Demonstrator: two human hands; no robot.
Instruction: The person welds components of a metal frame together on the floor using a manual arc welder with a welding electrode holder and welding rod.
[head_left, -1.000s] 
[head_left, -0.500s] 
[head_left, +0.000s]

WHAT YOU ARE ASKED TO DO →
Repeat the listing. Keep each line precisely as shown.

RESULT OF THE EXERCISE →
Demonstrator: two human hands; no robot.
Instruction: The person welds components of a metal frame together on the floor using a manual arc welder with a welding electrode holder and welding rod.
[head_left, -1.000s] 
[head_left, -0.500s] 
[head_left, +0.000s]

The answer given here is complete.